In my company, we've been trying to use PySpark to run ETLs on our data.
Alas, it turned out to be terribly slow compared to Java or Scala API (which
we ended up using to meet performance criteria). 

To be more quantitative, let's consider simple case:
I've generated test file (848MB): /seq 1 100000000 > /tmp/test/

and tried to run simple computation on it, which includes three steps: read
-> multiply each row by 2 -> take max
Code in python: /sc.textFile("/tmp/test").map(lambda x: x * 2).max()/
Code in scala: /sc.textFile("/tmp/test").map(x => x * 2).max()/

Here are the results of this simple benchmark:
CPython - 59s
PyPy - 26s
Scala version - 7s

I didn't dig into what exactly contributes to execution times of CPython /
PyPy, but it seems that serialization / deserialization, when sending data
to the worker may be the issue. 
I know some guys already have been asking about using Jython
(http://apache-spark-developers-list.1001551.n3.nabble.com/Jython-importing-pyspark-td8654.html#a8658,
http://apache-spark-developers-list.1001551.n3.nabble.com/PySpark-Driver-from-Jython-td7142.html),
but it seems, that no one have really done this with Spark.
It looks like performance gain from using jython can be huge - you wouldn't
need to spawn PythonWorkers, all the code would be just executed inside
SparkExecutor JVM, using python code compiled to java bytecode. Do you think
that's possible to achieve? Do you see any obvious obstacles? Of course,
jython doesn't have C extensions, but if one doesn't need them, then it
should fit here nicely.

I'm willing to try to marry Spark with Jython and see how it goes.

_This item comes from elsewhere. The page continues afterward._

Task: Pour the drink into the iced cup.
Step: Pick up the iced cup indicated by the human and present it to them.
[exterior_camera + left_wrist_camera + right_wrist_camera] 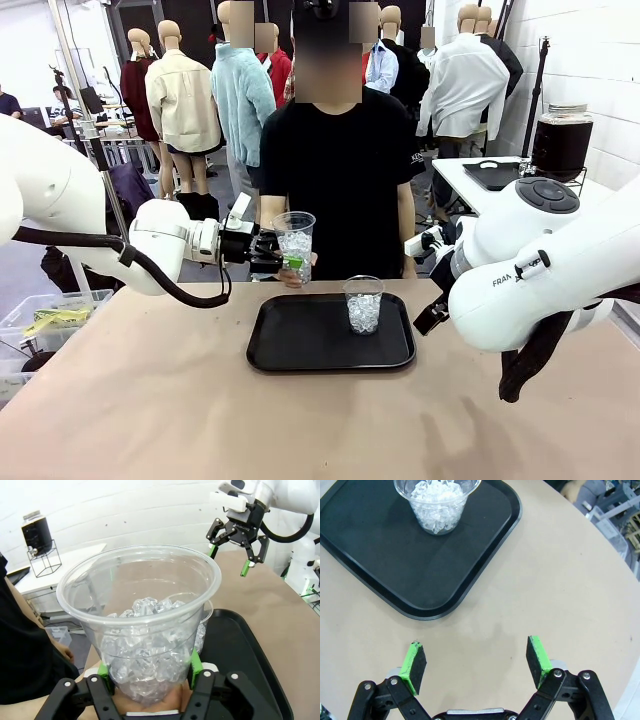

What do you think about this?





--
View this message in context: http://apache-spark-developers-list.1001551.n3.nabble.com/How-to-speed-PySpark-to-match-Scala-Java-performance-tp10356.html
Sent from the Apache Spark Developers List mailing list archive at Nabble.com.

---------------------------------------------------------------------
To unsubscribe, e-mail: dev-unsubscribe@spark.apache.org
For additional commands, e-mail: dev-help@spark.apache.org

Re: How to speed PySpark to match Scala/Java performance

Posted by Sasha Kacanski <sk...@gmail.com>.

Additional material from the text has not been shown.